Paulina Crusat nos hace un recorrido por los años de infancia de Monsi, la adolescente que coprotagoniza su novela ulterior, Las ocas blancas. Vemos crecer a Monsi como quien ve en un documental del National Geographic el desarrollo de una planta o un atardecer en la selva. Por utilizar otra imagen, los capítulos de esta novela, sobre todo los primeros, me recordaron a una sección de la Enciclopedia de la vida que tenían mis tíos, un mamotreto con cuyas ilustraciones yo me entretenía mientras los mayores conversaban sobre el pasado.

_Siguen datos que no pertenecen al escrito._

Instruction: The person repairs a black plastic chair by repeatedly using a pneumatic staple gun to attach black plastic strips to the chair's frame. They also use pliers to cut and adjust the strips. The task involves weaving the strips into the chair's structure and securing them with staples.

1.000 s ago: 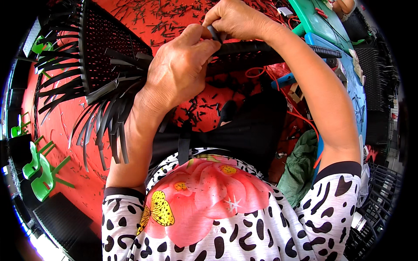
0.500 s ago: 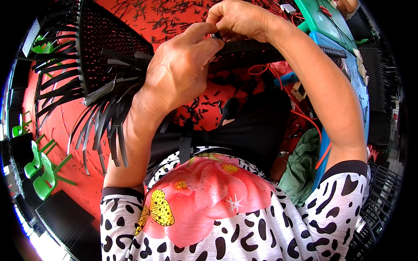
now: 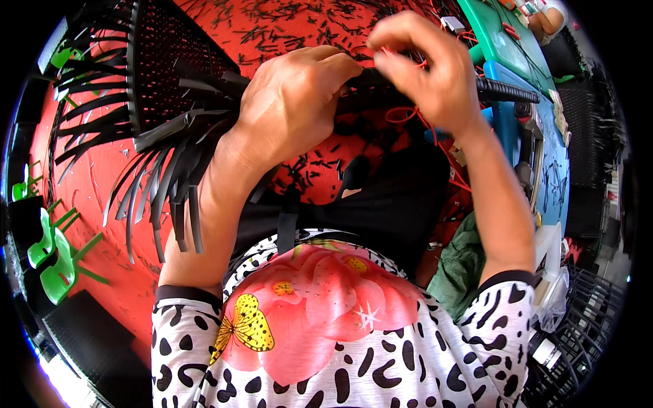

Bueno, digo, en la sección titulada “El niño y su mundo” se explicaba la psicología del niño a lo largo de los años, desde su nacimiento. Aquí, claro, el asunto se trata literariamente y de modo, como dicen hoy, personalizado. La voz narrativa nos mete en la conciencia de Monsi haciéndonos percibir lo que percibe, sentir o pensar lo que ella pensaba o sentía, siempre en relación con su entorno: paisaje, familiares, vecinos, van siendo definidos gradualmente, a medida que la protagonista se afirma como persona.
Crusat utiliza,
como cabía esperar, el mismo estilo que veíamos en Las ocas blancas: una prosa impresionista, de filigrana, que se
hace cuesta arriba por la ausencia de grandes emociones pero que enamora por su
virtuosismo. Como dije en otra ocasión, si alguna vez “dormita” es por exceso,
por imágenes demasiado alambicadas (un
amor triste y punzante como el olor de la tierra labrada cuando sale la luna:
¿?), pero convence cuando no aspira a elevarse en exceso (Aquí el agua ya no murmura. Desde su cauce hondo y estrecho, canta y
llama). El presente narrativo nos hace contemporáneos de los hechos y, a la
vez, la tercera persona sirve, diríamos, para justificar el vuelo literario,
impropio de una niña, claro. Es curioso el uso del indefinido uno, así, en masculino, para referirse a
la propia Monsi (…ya sin él siente uno
que estas conversaciones son impúdicas):
de algún modo, actúa de enlace entre la voz narrativa y la conciencia
que esa voz va desplegando ante nosotros.